# TASK DETAILS
A verbatim reproduction of the lines below, from the line containing "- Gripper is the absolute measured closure" through the line containing "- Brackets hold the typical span", both ends included, is the whole required output.
◆ ◆ ◆ ◆ ◆
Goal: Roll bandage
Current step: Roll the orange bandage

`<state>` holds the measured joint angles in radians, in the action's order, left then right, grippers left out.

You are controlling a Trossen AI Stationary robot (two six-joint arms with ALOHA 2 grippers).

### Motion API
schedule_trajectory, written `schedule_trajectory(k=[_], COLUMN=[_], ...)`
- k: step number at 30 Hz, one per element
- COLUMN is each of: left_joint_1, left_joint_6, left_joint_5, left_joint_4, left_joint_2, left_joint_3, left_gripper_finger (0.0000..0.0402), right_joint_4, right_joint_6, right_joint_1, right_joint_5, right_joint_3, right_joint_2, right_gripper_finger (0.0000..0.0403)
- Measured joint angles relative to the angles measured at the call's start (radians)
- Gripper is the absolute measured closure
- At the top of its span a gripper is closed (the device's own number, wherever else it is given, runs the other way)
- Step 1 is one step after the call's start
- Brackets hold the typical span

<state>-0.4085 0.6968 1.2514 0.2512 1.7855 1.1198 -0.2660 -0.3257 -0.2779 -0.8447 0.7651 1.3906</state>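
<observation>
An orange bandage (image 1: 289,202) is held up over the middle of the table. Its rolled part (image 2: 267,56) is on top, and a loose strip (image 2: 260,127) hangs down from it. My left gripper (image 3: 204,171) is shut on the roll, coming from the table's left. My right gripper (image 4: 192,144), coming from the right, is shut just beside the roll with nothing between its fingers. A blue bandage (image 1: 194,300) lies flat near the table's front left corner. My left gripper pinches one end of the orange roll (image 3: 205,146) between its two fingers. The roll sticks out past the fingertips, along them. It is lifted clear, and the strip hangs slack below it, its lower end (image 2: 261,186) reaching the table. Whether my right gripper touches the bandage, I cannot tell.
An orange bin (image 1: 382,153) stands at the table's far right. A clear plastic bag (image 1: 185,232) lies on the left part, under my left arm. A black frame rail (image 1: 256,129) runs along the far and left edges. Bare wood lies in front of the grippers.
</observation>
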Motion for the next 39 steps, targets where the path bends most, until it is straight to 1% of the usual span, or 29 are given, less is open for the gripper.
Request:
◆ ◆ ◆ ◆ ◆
# SOLUTION TO THE EXERCISE
- Gripper is the absolute measured closure
- At the top of its span a gripper is closed (the device's own number, wherever else it is given, runs the other way)
- Step 1 is one step after the call's start
- Brackets hold the typical span

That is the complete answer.